■ **WORK ORDER**: Once you find the line with "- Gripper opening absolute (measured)" in the data that follows, repeat it and every line after it exactly, through the line with "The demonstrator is".

■ **DATA SECTION**:
+---+

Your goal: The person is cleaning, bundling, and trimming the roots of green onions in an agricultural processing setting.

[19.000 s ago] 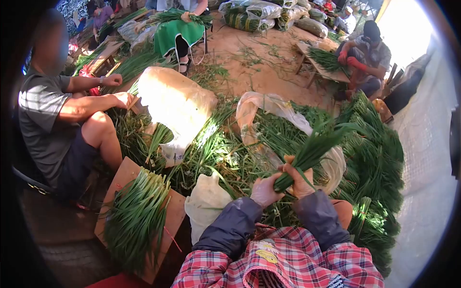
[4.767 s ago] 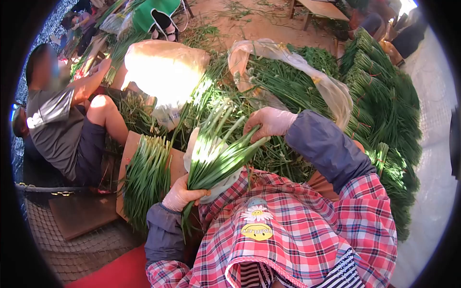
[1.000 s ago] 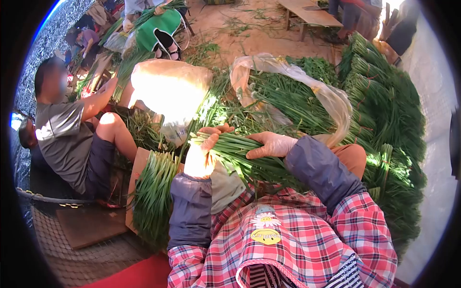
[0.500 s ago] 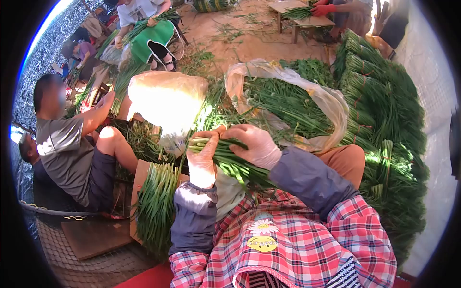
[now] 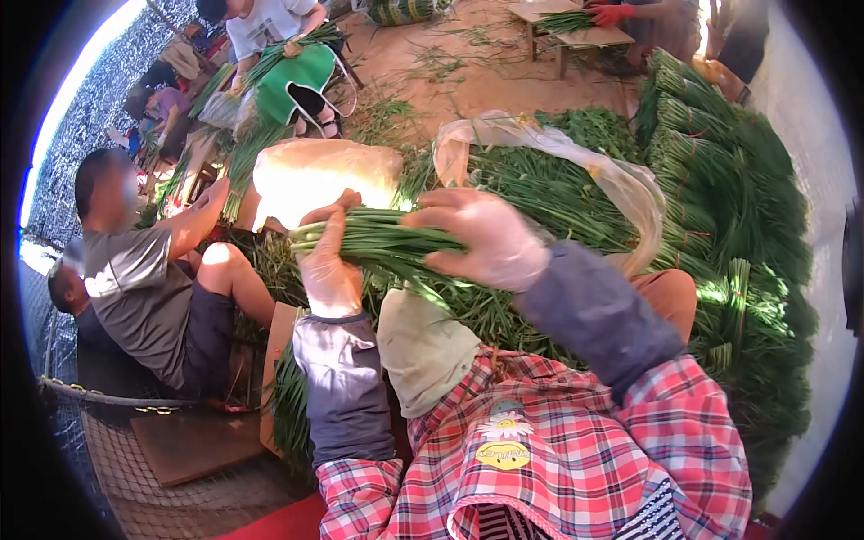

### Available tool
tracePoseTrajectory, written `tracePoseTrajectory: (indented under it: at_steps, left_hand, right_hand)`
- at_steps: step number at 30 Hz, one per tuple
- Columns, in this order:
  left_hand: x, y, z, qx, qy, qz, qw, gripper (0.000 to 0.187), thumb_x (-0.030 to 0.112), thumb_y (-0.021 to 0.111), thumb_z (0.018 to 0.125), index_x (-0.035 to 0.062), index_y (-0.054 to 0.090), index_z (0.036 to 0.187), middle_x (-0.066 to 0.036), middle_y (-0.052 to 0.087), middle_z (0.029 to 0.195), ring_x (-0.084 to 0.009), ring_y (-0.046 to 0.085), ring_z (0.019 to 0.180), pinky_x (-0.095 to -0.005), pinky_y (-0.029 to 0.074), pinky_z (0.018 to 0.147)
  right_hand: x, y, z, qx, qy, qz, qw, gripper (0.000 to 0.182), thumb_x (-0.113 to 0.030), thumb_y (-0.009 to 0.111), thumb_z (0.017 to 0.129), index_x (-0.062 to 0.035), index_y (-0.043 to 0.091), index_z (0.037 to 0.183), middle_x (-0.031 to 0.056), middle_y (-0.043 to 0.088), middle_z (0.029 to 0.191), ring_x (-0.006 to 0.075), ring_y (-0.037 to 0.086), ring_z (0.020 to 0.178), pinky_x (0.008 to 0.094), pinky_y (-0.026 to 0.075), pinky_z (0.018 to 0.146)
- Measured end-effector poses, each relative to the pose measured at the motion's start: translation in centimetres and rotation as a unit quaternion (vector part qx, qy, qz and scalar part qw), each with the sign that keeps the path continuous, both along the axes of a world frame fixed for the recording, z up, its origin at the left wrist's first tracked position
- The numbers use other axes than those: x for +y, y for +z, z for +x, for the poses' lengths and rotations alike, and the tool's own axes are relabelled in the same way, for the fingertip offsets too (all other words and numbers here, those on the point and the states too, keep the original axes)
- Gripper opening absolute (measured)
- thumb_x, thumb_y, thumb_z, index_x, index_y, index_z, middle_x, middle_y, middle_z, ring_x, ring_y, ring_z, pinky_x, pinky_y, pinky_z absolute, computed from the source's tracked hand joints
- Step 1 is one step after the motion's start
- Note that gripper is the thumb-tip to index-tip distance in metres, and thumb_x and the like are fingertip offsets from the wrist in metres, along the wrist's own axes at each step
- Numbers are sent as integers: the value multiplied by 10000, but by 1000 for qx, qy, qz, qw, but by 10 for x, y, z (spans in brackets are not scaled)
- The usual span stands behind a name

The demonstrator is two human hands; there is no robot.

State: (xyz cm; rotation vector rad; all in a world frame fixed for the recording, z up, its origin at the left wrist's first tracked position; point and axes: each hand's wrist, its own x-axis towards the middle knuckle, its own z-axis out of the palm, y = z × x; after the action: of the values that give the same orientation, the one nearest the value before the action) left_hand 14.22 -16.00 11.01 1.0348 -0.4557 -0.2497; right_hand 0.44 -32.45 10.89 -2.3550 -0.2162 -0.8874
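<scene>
My left hand (image 5: 331, 270), in a thin clear glove, is closed around a bunch of chives (image 5: 387, 236) near its pale cut ends. The bunch lies nearly level above my lap, pale ends to the left. My right hand (image 5: 495, 241), also gloved and slightly blurred, curves loosely around the leafy part, with the leaves passing between thumb and fingers. Its palm hides part of the bunch. Below my left forearm, more chives (image 5: 290, 396) stick out beside a brown board (image 5: 277, 360).
An open plastic wrap (image 5: 643, 198) surrounds loose chives ahead. Tied bundles (image 5: 720, 198) are stacked on the right. A sunlit plastic bag (image 5: 328, 171) stands ahead left. A person in a grey shirt (image 5: 144, 279) sits left; others work farther back.
The bunch and my left hand have moved left and up. My right hand has risen and shifted right, away from my left. The view has tilted slightly, and my left arm now covers the left-hand chives.
</scene>
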Motion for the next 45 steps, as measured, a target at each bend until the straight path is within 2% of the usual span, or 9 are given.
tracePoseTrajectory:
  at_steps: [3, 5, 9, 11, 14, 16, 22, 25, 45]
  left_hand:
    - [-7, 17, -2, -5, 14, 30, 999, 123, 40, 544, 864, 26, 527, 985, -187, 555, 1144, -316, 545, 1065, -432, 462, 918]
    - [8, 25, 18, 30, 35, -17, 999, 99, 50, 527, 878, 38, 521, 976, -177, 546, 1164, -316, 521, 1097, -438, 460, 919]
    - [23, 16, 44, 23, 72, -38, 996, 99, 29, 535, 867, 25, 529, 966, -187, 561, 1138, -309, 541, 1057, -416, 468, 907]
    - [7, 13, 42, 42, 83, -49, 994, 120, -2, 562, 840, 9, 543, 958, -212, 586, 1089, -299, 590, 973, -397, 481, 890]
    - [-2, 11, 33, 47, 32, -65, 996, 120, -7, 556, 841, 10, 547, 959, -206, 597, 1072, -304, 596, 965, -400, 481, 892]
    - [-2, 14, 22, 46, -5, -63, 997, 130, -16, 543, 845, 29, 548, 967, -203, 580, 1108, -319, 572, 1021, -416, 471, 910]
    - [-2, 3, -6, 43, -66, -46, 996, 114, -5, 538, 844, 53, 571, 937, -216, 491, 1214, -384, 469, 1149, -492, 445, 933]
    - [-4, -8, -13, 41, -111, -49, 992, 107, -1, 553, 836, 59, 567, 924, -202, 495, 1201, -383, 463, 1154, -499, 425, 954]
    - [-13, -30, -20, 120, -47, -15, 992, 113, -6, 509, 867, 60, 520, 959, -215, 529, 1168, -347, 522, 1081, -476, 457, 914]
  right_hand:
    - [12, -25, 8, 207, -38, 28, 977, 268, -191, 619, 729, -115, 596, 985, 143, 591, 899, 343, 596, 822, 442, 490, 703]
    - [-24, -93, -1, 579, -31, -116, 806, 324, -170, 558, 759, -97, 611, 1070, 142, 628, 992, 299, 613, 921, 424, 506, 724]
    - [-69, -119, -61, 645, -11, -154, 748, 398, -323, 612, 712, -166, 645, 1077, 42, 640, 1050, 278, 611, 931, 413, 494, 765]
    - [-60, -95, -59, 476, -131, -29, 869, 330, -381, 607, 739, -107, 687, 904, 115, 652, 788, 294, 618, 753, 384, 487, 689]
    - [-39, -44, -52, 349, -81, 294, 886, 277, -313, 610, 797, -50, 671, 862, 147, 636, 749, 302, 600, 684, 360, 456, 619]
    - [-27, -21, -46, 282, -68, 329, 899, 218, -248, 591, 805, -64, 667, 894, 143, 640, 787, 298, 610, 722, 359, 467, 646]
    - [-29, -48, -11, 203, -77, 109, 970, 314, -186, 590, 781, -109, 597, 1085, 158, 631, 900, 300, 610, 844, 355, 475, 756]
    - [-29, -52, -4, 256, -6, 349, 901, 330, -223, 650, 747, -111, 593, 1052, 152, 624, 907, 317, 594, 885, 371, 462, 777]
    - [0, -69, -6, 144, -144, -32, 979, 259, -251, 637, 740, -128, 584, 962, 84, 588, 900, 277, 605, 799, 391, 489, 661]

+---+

■ **TASK RESPONSE**:
- Gripper opening absolute (measured)
- thumb_x, thumb_y, thumb_z, index_x, index_y, index_z, middle_x, middle_y, middle_z, ring_x, ring_y, ring_z, pinky_x, pinky_y, pinky_z absolute, computed from the source's tracked hand joints
- Step 1 is one step after the motion's start
- Note that gripper is the thumb-tip to index-tip distance in metres, and thumb_x and the like are fingertip offsets from the wrist in metres, along the wrist's own axes at each step
- Numbers are sent as integers: the value multiplied by 10000, but by 1000 for qx, qy, qz, qw, but by 10 for x, y, z (spans in brackets are not scaled)
- The usual span stands behind a name

The demonstrator is two human hands; there is no robot.

There's no more to the answer.